True--or False--Love

This is all hypothetical, mind you. I have been considering the idea of love, as a subject for scientific study, and find myself curious as to what others have found in their experience. Like, is it ever real?

The princess story is a potent one in the life of a little girl. She will find, or be found by, her prince. And then the adventure ends. The story ends. Life basically ends. But it's all good, because, after all, life is hard. With the prince, another plateau is reached. Heaven, let's call it. Up there in the clouds, there's nothing much to do but roll around in the warm goo of mutual love.

It can be that way, can't it? For the first year, I mean.

Then, inevitably and always, reality strews its nails and glass shards in the roadway. The smooth and elevated ride goes bump, bang, down. [True or False?]

I see them now, the women who are approaching forty and who have not yet found their prince, or even any kind of regular guy who does not have an addiction to liquor, poverty, or an endless series of six-week relationships. I can almost see it in their bodies: the hopefulness, tensing under their skin, pulling them along by a certain belief that if only they find a man to marry, they will finally be happy. It becomes, in fact, the driving feature of their lives: they are looking, furtively, anywhere and at every moment, for a possibility. He just might be at the dinner party tomorrow night. And then he isn't, and you see them sag, see the impatience to get out of there--you mean I have to sit here, captive, for three whole hours, wasting time I could better use in the search of a lifetime?

I see them, because I was once one of these hungry women. I haunted the streets and the clubs, a desperate look in my darting eye. The more that people told me I needed to stop being desperate, that it alone would prevent that which I desired most (they were right), the more unhappily heartsick I became (I was right too, inasmuch as I never did learn the trick of not feeling what I felt).

There are only two options then: either you finally give up, realize you're never going to meet anyone, get on with your life, and then meet someone because of it. (The Zen of Marriage, this is called.) Or--in the happy ending that invariably turns sad--you attract the kind of man who could really, really use a desperate woman. [True or False?]

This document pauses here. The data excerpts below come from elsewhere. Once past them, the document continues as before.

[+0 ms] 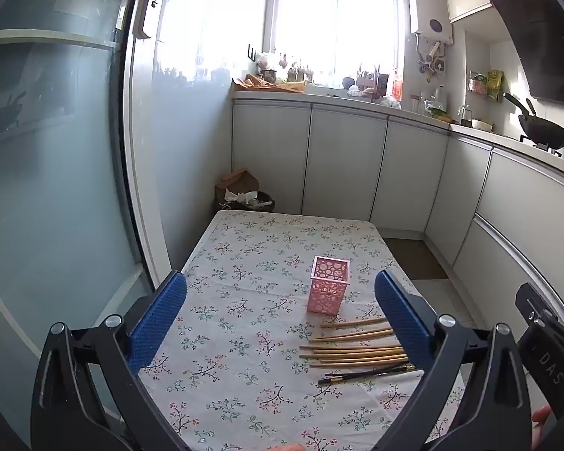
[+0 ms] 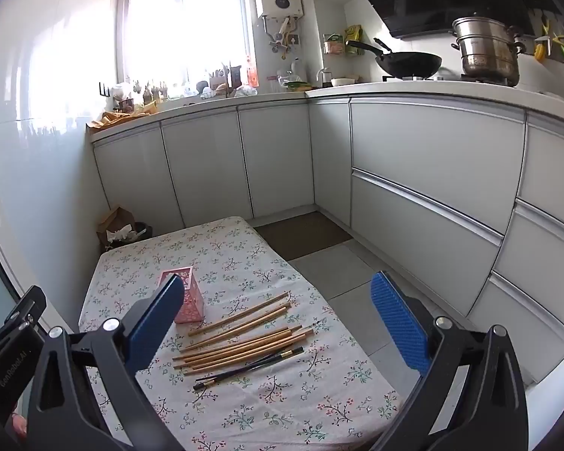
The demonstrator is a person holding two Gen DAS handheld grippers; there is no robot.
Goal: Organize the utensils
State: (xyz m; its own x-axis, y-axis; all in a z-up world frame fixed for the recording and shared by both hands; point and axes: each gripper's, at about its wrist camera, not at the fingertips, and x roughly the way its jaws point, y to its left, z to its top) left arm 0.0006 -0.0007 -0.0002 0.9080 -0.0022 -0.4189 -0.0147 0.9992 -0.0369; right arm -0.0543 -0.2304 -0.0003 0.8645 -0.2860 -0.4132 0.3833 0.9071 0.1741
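Note:
A pink perforated holder (image 1: 329, 285) stands upright and empty on the floral tablecloth (image 1: 244, 300); it also shows in the right wrist view (image 2: 189, 298), partly behind my left finger. Several wooden chopsticks (image 1: 357, 349) lie side by side just in front of it, with a pair of dark chopsticks (image 1: 364, 374) nearest me. In the right wrist view the wooden chopsticks (image 2: 244, 334) and the dark pair (image 2: 248, 368) lie between the fingers. My left gripper (image 1: 280, 300) is open and empty above the table. My right gripper (image 2: 278, 300) is open and empty, hovering over the chopsticks.
The table's right edge (image 2: 319, 293) drops to a tiled floor with a brown mat (image 2: 300, 235). White cabinets (image 2: 413, 188) run along the back and right. A bin with paper (image 1: 244, 197) stands beyond the far left corner. A glass door (image 1: 56, 188) is at left.

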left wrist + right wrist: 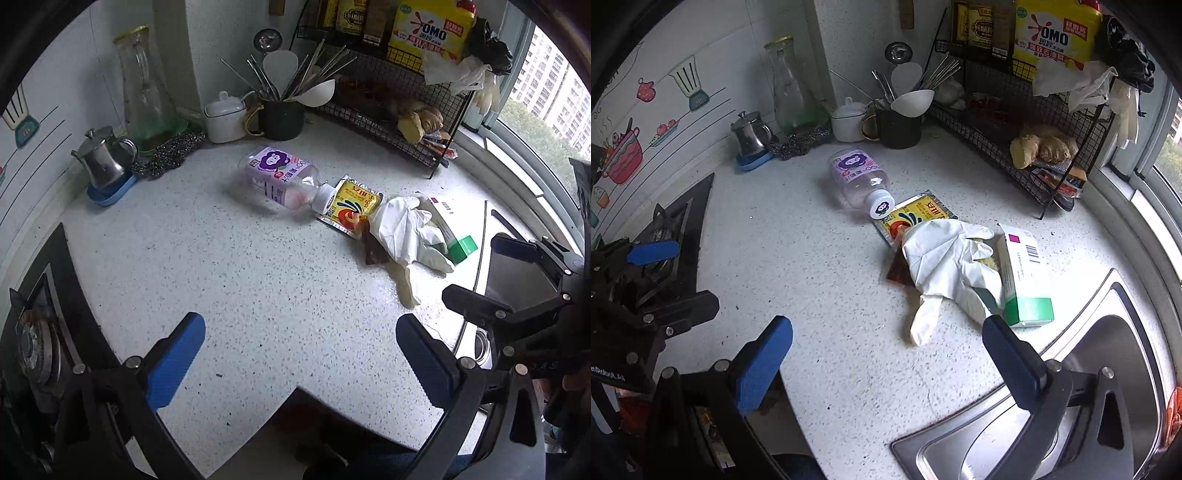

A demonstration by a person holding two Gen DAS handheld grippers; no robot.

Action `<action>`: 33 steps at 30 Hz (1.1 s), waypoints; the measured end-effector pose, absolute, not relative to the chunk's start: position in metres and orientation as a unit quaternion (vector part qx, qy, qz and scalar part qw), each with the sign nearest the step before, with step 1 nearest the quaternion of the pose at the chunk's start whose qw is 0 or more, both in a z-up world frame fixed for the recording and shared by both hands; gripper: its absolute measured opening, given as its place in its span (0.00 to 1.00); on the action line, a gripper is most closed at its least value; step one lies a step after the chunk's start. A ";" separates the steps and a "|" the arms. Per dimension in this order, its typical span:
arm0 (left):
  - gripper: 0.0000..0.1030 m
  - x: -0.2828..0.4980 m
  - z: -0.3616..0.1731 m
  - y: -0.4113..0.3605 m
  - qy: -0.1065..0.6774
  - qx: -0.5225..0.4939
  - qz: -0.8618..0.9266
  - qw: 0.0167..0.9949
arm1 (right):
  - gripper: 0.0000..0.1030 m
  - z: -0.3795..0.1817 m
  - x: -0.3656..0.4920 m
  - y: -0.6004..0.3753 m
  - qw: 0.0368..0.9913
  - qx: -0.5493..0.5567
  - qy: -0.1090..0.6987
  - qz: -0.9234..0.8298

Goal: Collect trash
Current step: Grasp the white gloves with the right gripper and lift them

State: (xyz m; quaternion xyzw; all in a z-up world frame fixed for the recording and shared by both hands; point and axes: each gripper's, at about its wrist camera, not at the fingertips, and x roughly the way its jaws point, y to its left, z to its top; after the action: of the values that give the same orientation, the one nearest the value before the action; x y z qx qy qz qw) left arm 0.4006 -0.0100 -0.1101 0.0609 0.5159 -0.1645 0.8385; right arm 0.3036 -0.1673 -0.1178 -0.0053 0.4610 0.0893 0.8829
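Trash lies in a row on the speckled counter (229,266). A clear plastic bottle with a purple label (277,177) (858,177) lies on its side. A yellow sauce packet (351,206) (916,214) lies at its cap. A white disposable glove (406,229) (945,258) lies over a brown sachet (373,251) (899,271). A white and green carton (452,236) (1023,277) lies beside the glove. My left gripper (301,354) is open and empty over the counter's near part, short of the trash. My right gripper (886,350) is open and empty, its right finger close to the carton.
A steel sink (1108,369) is at the right. A gas hob (40,332) is at the left. A wire rack (388,99) with bottles, a dark utensil mug (280,118), a white pot (225,118), a glass carafe (142,88) and a small steel jug (103,158) stand at the back.
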 end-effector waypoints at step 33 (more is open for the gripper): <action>0.99 0.451 -0.128 -0.043 0.558 0.042 -0.163 0.813 | 0.01 -0.124 0.341 -0.213 0.859 0.013 0.495 0.131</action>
State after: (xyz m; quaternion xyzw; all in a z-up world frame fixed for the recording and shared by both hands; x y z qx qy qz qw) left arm 0.4507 -0.0433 -0.1275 0.0416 0.5580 -0.1632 0.8126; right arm 0.3411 -0.2130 -0.1243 0.0126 0.4954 0.1310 0.8586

Funny, now, though. After much of a lifetime spent yearning for just one thing as if it were everything [True or False?], now it's the one thing I don't really want. I feel pretty much the same way toward marriage that I feel toward being bitten by a rabid dog.

Marriage: it can't end well. [True or False?]

It so often ends in contempt, over-familiarity, at best the death of the floaty, ecstatic dreamworld of first love.

But tell me different. Go ahead, tell me. Love--is it true?


ren said...

Sure, love is true, but it's not always what one thinks it should be. It is it's own thing, and it is unrecognizable beforehand, before it becomes the truth that it is. It cannot be found; it can only be recognized. Or so I have found.

Melissa Holbrook Pierson said...


Now that I think of it, making it fit the Disney factory mold--blech, anyway. Who wants that?

Actually, I don't know what I want. Perhaps *that* will make it recognizable. Or not.

Just hope it waves at me as it goes past.

jeff said...

you bet it is. either you get lucky (I mean that in the nice way) or you put yourself in a position to get lucky and make the right choice. I always thought you couldn't find real happiness with someone until you understood that it was ok to be alone.

if you are fortunate enough to find it (and it might take some effort after 40), real love is out there. It was for me. A day doesn't go by when I don't take a second to appreciate how happy I am -- happier than I've ever been, and it's not even close.

Steve said...

The question made me want to look it up, maybe the technical part of me wanted to know the exact meaning of the word. Although I found some meanings to be true, like "passionate attraction and desire", "very strong affection" and, of course, "score of zero", I'm not sure that the term can even be defined in the way that we use it. It is something different for everyone, isn't it?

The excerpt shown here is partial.